Book review: Healthy Choices, Healthy Children

Parenting has given me many opportunities to reflect on food and eating.  As newborns, my kids were wildly different in their eating habits.  One gained weight alarmingly slowly, the other welcomed it with ease (guess which one has my metabolism?).  Later, each of the boys went through fussy periods where the repertoire of accepted dishes was frustratingly small (Luke, alas, has not yet exited this particular phase).  And as a mom, I find I’m reflecting more than before on the nutritional value of the foods I serve.  I want my kids to be healthy eaters who appreciate a wide range of foods, but it’s not always so easy to know how to make that happen.

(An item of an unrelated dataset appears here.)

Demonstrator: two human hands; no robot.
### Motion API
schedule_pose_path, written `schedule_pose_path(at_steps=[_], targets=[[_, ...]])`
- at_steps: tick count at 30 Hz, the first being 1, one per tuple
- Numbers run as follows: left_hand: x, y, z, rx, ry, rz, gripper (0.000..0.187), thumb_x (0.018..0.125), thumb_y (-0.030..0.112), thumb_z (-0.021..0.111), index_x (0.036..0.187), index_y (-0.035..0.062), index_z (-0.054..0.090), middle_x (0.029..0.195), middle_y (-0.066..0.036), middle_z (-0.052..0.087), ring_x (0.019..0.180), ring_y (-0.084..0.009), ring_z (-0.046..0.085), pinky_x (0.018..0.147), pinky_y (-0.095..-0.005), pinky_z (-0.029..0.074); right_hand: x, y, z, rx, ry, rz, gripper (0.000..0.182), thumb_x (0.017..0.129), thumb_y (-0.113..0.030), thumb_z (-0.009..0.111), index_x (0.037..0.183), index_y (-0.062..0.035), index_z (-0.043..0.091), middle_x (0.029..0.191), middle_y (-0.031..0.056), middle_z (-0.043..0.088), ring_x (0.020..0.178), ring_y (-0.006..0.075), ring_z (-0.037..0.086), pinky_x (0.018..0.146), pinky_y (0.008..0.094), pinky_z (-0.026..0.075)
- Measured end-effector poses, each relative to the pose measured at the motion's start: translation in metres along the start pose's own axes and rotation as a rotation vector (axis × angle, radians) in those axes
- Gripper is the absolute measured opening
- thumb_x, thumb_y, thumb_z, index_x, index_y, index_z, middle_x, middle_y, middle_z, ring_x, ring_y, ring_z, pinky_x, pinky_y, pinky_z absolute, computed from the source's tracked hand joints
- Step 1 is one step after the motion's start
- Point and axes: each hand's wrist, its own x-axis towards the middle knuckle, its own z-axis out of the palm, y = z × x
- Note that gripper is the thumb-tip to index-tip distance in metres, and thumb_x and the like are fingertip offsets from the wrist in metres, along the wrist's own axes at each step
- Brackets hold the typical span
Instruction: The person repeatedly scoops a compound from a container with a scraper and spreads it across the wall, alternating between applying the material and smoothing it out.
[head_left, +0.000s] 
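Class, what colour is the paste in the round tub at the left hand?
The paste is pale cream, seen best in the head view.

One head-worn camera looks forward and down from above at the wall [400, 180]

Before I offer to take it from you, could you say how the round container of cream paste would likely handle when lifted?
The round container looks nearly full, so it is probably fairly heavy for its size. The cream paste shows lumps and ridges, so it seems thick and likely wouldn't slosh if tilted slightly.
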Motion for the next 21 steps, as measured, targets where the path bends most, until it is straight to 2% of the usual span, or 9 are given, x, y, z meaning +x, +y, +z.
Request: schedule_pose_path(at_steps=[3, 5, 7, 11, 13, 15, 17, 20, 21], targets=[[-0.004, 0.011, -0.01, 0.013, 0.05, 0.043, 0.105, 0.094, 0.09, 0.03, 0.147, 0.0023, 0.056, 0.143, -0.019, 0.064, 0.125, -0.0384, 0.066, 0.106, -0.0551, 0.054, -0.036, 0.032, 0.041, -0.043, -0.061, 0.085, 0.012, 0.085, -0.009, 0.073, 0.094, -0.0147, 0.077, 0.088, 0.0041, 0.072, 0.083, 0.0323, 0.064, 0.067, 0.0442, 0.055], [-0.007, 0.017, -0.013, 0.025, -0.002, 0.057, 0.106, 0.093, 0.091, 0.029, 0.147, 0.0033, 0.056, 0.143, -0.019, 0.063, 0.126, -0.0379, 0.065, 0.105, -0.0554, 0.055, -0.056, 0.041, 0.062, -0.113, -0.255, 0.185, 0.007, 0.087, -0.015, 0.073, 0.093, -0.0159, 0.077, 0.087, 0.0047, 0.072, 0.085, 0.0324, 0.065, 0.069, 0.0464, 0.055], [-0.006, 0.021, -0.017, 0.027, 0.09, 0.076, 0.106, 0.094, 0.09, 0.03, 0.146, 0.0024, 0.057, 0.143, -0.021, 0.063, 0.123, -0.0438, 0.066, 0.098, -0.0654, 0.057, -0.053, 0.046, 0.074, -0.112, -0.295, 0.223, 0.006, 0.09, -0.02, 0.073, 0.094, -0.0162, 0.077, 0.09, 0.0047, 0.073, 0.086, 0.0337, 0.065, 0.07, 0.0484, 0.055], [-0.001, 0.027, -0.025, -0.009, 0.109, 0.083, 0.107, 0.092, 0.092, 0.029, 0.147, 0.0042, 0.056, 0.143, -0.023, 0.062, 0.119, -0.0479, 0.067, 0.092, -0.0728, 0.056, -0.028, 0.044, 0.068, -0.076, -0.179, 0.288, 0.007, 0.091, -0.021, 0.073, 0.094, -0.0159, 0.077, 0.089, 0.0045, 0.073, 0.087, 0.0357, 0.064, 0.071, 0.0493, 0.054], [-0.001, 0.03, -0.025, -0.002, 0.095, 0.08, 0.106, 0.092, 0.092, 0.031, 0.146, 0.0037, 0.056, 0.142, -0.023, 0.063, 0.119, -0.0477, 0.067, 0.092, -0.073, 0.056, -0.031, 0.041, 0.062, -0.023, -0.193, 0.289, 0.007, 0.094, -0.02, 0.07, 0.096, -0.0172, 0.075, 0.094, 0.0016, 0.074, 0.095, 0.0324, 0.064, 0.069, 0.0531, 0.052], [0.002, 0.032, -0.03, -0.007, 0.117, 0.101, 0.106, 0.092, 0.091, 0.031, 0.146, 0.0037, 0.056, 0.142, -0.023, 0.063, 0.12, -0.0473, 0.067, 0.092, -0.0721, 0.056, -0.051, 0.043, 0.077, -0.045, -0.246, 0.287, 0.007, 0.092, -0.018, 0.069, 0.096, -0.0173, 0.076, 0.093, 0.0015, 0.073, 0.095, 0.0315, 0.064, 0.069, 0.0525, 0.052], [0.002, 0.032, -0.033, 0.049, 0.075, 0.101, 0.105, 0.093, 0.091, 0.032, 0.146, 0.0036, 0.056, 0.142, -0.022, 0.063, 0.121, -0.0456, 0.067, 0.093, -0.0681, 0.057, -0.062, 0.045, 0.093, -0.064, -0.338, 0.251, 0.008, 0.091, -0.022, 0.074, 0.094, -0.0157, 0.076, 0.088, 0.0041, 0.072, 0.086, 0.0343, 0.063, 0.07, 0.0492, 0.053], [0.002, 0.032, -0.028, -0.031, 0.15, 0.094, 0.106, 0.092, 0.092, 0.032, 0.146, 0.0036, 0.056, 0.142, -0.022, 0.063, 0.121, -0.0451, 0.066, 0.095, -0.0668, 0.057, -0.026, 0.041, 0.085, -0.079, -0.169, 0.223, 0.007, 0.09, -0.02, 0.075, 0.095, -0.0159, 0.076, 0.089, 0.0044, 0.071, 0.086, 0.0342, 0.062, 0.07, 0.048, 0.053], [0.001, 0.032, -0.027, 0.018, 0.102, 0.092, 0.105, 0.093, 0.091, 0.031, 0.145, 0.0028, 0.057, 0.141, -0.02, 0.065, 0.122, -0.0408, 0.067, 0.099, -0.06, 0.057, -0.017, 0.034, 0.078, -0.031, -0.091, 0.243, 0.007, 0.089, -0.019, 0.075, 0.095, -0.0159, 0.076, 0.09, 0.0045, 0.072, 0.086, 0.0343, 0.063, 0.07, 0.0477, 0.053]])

So it was fortuitous that Paraclete Press sent me a review copy of Healthy Choices, Healthy Children: A Guide to Raising Fit, Happy Kids by Lori S. Brizee and Sue Schumann Warner.  The book is a wonderfully helpful primer for parents, full of practical and concrete advice.  Brizee, a registered dietician and pediatric nutrition specialist, explains the hows and whats of healthy eating in an accessible and encouraging tone.  I like how she acknowledges the busy lifestyle of  many families and gives tips that are realistic.  For example, rather than saying “Don’t buy takeout!”, she gives tips for how to make those inevitable meals healthier and more relaxed (rather than eating in the car, allow even ten or fifteen minutes to eat at a table in the restaurant; if you all like fries, get just one large order to share).  She advises parents to involve their kids in grocery shopping, explaining why you are buying what you are buying in order to help kids understand nutrition from an early age.

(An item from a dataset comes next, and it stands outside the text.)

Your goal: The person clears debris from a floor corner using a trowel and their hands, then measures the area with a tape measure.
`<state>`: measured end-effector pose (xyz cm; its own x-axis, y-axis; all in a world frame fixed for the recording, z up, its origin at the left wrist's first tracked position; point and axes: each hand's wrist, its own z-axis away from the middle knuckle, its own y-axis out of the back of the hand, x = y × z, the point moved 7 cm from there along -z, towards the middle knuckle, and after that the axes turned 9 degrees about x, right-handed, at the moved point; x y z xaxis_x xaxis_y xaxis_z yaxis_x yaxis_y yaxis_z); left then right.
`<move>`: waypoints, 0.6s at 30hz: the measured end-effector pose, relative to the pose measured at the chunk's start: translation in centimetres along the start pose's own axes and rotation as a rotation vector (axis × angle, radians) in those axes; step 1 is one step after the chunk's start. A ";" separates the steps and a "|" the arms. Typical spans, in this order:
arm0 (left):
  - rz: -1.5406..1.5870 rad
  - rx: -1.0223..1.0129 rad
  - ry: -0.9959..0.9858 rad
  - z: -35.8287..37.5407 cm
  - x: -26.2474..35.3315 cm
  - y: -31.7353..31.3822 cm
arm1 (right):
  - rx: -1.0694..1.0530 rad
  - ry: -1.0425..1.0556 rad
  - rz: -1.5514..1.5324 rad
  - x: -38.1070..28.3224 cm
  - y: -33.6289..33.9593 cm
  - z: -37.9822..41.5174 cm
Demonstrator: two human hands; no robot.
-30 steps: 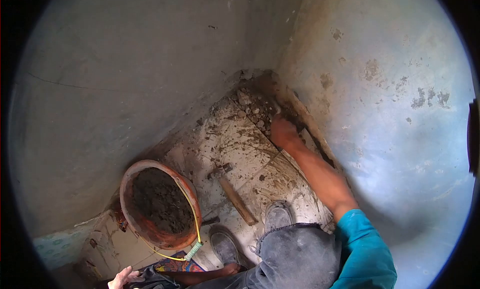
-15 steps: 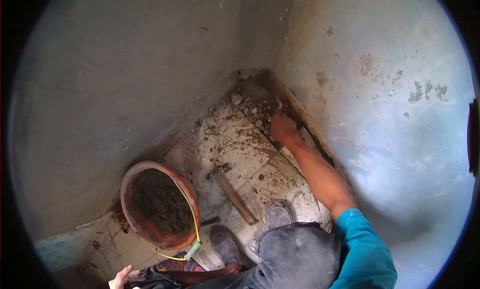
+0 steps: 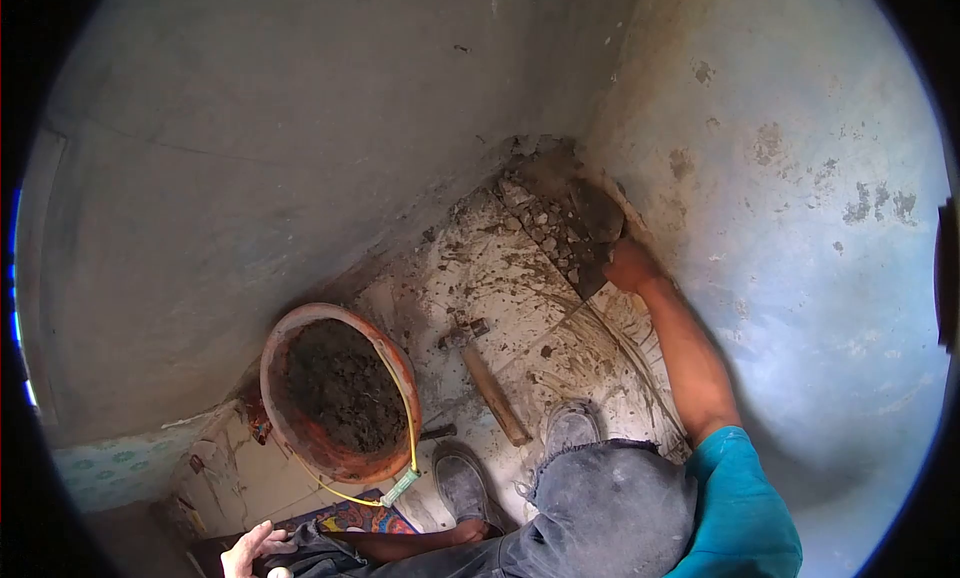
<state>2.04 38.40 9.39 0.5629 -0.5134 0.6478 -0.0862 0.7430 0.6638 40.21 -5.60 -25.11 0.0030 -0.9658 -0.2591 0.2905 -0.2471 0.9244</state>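
Observation:
My right hand is closed round the handle of a trowel at the far end of the floor. The trowel's grey blade lies over broken rubble in the dug-out strip along the right wall. My left hand is low at the left, near my knee, its fingers loosely extended and partly cut off by the frame edge. A hammer with a wooden handle rests on the tiles between my feet and the rubble. To its left stands a reddish bucket filled with dark debris.
Stained floor tiles carry smears of mud. A grey wall and a pale blue wall meet at the corner. The bucket has a yellow handle. A colourful patterned sheet lies beside my shoe.
My right hand has swung right, closer to the right wall, and the trowel blade now shows clearly over the rubble. The view has shifted slightly; bucket and hammer stay in place.

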 end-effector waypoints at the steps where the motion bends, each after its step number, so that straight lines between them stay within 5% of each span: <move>1: 0.004 -0.022 -0.012 0.3 0.1 0.0 | -0.034 0.028 0.000 0.3 -0.2 -0.3; 5: 0.003 -0.020 -0.042 1.0 0.4 0.0 | -0.181 0.107 -0.010 -1.4 0.7 0.3; 9: 0.029 0.049 -0.010 2.0 0.9 0.2 | -0.064 0.194 -0.174 -2.6 -1.9 -0.1; 11: 0.030 0.059 -0.040 2.5 1.0 0.4 | -0.331 -0.062 -0.358 -2.2 -3.3 0.0; 18: 0.010 0.009 -0.098 1.1 2.0 -0.7 | -0.155 0.102 -0.349 -3.1 -3.0 0.3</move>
<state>2.36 36.43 10.64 0.4791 -0.5456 0.6876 -0.0991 0.7447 0.6600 39.08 -1.89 -26.98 -0.0284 -0.8111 -0.5843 0.4320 -0.5371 0.7245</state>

One of my favorite insights of hers was to think about the pros and cons of buying the larger size — yes, it may be more economical to buy a half-gallon of ice cream rather than a pint, but if it means that everyone ends up eating twice the amount of ice cream that they should, is that really worth it?   Will I feel better about the fact that I saved money, or will I feel better about the fact that my kids ate a healthy amount of dessert?

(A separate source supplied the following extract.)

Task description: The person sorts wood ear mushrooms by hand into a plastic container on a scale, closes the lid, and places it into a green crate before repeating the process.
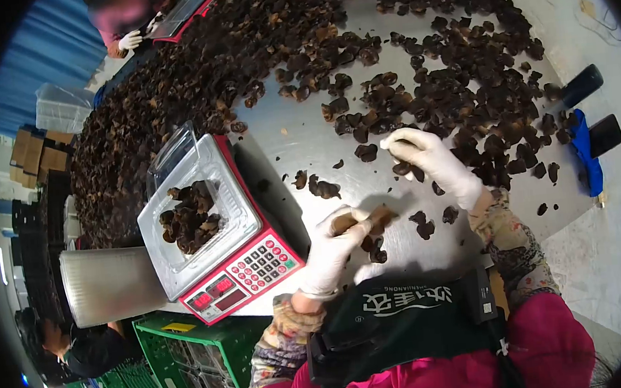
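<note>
My left hand point(333, 253), in a white glove, is closed on brown wood ear mushroom point(381, 219) pieces that stick out past the fingertips. Just below them lies a darker piece point(377, 253). Farther out over the metal table point(298, 139), my right hand point(429, 160), also gloved, has its fingers curled together. Dark mushroom pieces point(406, 171) show beneath its palm; whether it grips any is hidden. Left of my hands stands a red and white digital scale point(250, 262). On it, a clear plastic tray point(236, 226) holds a small heap of wood ears point(188, 218).
A large pile of wood ears point(191, 93) covers the far and left table. Stacked clear trays point(108, 285) stand beside the scale, above a green crate point(189, 326). Black objects point(583, 89) and a blue cloth point(586, 159) lie right. Another person's gloved hand point(130, 40) appears far left.
</note>
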The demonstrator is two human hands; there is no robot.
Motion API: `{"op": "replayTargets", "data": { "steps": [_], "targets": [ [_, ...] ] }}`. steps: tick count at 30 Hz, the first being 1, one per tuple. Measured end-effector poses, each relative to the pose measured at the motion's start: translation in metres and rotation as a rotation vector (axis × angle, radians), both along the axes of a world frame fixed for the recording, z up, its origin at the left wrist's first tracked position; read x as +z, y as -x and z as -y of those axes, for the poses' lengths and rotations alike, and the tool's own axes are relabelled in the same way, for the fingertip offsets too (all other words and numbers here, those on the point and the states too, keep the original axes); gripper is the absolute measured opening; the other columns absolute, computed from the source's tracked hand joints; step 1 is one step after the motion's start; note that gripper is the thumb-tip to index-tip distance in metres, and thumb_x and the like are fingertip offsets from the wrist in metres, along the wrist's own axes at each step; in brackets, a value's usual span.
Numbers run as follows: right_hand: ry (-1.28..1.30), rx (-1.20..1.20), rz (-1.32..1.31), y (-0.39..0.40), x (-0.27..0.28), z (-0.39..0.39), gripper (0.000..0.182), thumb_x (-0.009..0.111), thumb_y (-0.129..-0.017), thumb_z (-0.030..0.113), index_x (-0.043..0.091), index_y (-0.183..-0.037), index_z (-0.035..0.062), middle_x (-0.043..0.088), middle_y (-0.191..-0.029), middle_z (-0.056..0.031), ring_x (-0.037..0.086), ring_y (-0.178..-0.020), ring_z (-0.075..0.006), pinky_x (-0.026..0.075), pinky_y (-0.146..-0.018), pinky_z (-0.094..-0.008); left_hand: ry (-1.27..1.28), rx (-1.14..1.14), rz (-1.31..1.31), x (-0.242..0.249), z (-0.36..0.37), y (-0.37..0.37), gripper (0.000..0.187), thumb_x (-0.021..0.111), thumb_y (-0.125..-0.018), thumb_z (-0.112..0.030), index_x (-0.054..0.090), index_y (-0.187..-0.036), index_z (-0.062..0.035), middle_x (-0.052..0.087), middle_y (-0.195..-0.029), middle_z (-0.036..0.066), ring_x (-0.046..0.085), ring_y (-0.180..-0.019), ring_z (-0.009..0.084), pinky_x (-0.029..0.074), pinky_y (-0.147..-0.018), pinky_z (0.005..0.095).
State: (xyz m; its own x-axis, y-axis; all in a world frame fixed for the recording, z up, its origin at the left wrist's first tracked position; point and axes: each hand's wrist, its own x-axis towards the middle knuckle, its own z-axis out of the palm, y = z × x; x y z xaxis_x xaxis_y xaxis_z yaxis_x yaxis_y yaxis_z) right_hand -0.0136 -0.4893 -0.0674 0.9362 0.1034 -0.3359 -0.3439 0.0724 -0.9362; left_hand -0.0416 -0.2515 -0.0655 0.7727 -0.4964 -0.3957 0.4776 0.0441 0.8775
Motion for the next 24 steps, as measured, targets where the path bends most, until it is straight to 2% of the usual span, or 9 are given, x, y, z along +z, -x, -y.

Throughout the book, Brizee gives suggestions of quick, healthy meals that kids like, and there is a lengthy appendix at the end with even more recipes (even recipe for healthy desserts!).    She covers topics like exercise, weight issues, the sleep/health connection, and has a helpful chapter on eating disorders.  And I like how, at the end of every chapter, she gives a list of “Actions for the Week” and invites readers to choose one or two of them to adopt.  The book steers clear of finger-wagging and guilt, and is ultimately a very encouraging and empowering read.  If one of your New Year’s Resolutions is about developing a healthier lifestyle — either for yourself or for your kids — then this is a great resource to have.